Pourquoi est-il important actuellement pour les fournisseurs et leurs distributeurs IT de « sortir des modèles de vente classiques et des sentiers battus » ?
Les difficultés inédites auxquelles nous sommes confrontés nous poussent à faire à régir de manière extrêmement rapide et agile. Nous devons réinventer nos modèles de vente classiques pour gérer la pression financière résultant de surstocks ou de pénuries par exemple. L’histoire récente nous apprend qu’il est plus important que jamais d’avoir un bon mix, tant en termes de clients BtoB et BtoC, que de produits afin de bénéficier d’un équilibre financier durable.
Ces pénuries et problèmes logistiques à répétition depuis deux ans inquiètent-ils beaucoup les revendeurs IT ?
Après avoir connu pendant deux ans une croissance extraordinaire de leurs ventes, de PC notamment, beaucoup de revendeurs s’inquiètent désormais de l’allongement des futurs renouvellements de parcs en entreprise. Le phénomène est même plus inquiétant dans le BtoC car, avec l’inflation et l’envolée des prix de l’énergie, changer de PC n’est plus la priorité des consommateurs. D’autant que nombre d’entre eux se sont rééquipés récemment pour le télétravail. Cette situation pèse aussi sur la trésorerie des entreprises. Elles doivent garder des produits en stock, parce qu’elles ne peuvent pas livrer un projet en totalité, car il leur manque des produits pour créer des solutions complètes. Fort heureusement, Ingram Micro dispose d’une structure financière solide qui lui permet d’aider ses partenaires à traverser cette période difficile.
Les distributeurs et revendeurs vont-ils être obligés de répercuter sur leurs clients la totalité de cette tendance haussière sur les prix des produits IT ?
Oui, car le prix des processeurs va continuer à augmenter par exemple, de même que d’autres produits IT en tension. La question est également de savoir combien de temps peut-on tenir sans répercuter les hausses de prix que nous subissons sur les transports, l’énergie, les emballages, etc, mais aussi en raison de la parité du dollar / euro, et d’autres monnaies. La pression est d’autant plus forte que nous sommes contraints de faire preuve d’agressivité commerciale pour écouler certains stocks tout en respectant les engagements pris vis-à-vis de nos partenaires. Toutes ces variations de prix à répétition génèrent par ailleurs un travail administratif énorme pour les distributeurs et revendeurs qui travaillent avec des milliers de références, ce qui pèse sur les coûts d’exploitation.
Les grossistes IT sont-ils capables d’affronter la concurrence des places de marché des grands opérateurs Cloud, tels qu’AWS, Google et Amazon, pour la commercialisation des logiciels ?
Cela fait plus de 20 ans que des « experts » annoncent la disparition des grossistes IT, même dès l’arrivée d’Internet en fait (rires).
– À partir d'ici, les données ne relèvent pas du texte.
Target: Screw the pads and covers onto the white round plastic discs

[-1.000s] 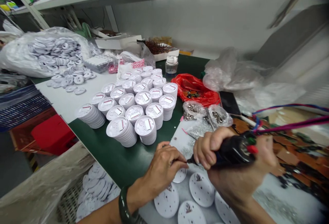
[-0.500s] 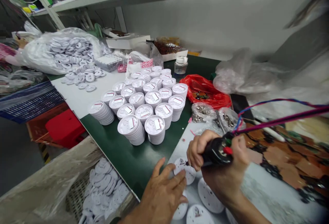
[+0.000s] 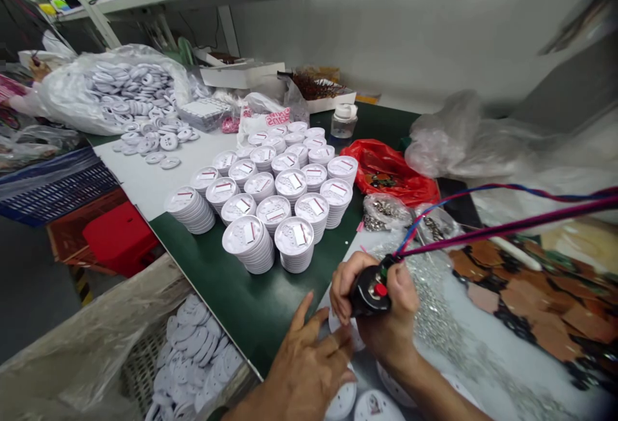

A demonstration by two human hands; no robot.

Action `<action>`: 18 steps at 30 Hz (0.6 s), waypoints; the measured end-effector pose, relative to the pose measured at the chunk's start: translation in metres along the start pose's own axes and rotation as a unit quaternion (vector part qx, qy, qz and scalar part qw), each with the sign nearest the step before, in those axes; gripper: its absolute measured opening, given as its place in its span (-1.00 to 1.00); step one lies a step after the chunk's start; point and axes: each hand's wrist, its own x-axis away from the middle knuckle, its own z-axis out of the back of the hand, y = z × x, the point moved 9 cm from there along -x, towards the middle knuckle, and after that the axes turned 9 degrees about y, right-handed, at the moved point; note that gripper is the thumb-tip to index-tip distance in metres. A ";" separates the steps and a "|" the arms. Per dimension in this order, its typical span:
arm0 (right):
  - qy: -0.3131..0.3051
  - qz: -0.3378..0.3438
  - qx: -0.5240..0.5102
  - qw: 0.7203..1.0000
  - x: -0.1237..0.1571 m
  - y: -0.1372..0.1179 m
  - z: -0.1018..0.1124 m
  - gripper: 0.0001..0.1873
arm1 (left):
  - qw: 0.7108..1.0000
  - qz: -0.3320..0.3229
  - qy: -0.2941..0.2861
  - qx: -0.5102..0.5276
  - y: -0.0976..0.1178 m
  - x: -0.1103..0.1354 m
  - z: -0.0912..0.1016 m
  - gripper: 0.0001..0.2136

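My right hand (image 3: 393,327) grips a black electric screwdriver (image 3: 367,293) with a red button, its blue and red-purple wires running off to the right. Its tip is hidden behind my fingers, over a round white plastic disc (image 3: 356,338). Fingers spread, my left hand (image 3: 309,363) lies against the near left side of that disc. More white discs, such as the one with a small dark part (image 3: 376,407), lie close to my wrists. Small silvery screws (image 3: 434,305) are scattered on the pale surface to the right.
Stacks of white round housings (image 3: 248,241) stand on the green table (image 3: 217,273). A red bag (image 3: 386,170), small bags of metal parts (image 3: 383,210) and brown plates (image 3: 531,292) lie right. White discs fill a basket (image 3: 193,356) below left and a clear bag (image 3: 135,93) behind.
My right hand has moved left with the screwdriver, which is now closer to my left hand and over the disc. My left hand has hardly moved.
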 end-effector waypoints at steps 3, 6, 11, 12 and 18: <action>-0.009 0.000 0.017 1.000 0.002 0.009 0.001 -0.39 | 1.000 0.011 0.005 0.029 0.000 0.000 0.001 -0.66; -0.015 0.001 0.035 0.999 0.004 0.014 -0.001 -0.39 | 0.999 0.021 0.015 0.030 -0.002 0.005 -0.006 -0.75; -0.009 0.034 0.060 0.998 0.009 -0.001 0.000 -0.47 | 1.000 0.025 -0.002 0.006 -0.006 0.014 -0.023 -0.77; -0.008 0.040 0.060 0.997 0.010 -0.006 0.000 -0.47 | 1.000 0.018 -0.006 0.004 -0.005 0.014 -0.022 -0.76; -0.022 0.032 0.028 0.999 0.010 -0.011 0.001 -0.40 | 1.000 -0.015 -0.005 -0.026 0.003 0.005 -0.006 -0.71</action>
Ingram Micro s’adapte depuis toujours aux besoins du marché car nous sommes avant tout des intermédiaires aux services de nos clients. Ces grands opérateurs Cloud sont des concurrents sérieux mais le passage du SI à 100 % dans le cloud est encore loin d’être une réalité chez les clients. Et en l’occurrence, nous sommes les seuls capables d’adresser et d’agréger la totalité des besoins IT hybrides des clients. Et contrairement, là encore, à ce que croient certaines de ces places de marché, nous ne sommes pas encore à l’heure où le décisionnel et l’intelligence artificielle piloteront seules l’ensemble des ventes. Les Hommes continuent à faire la différence, ce qui est rassurant quelque part.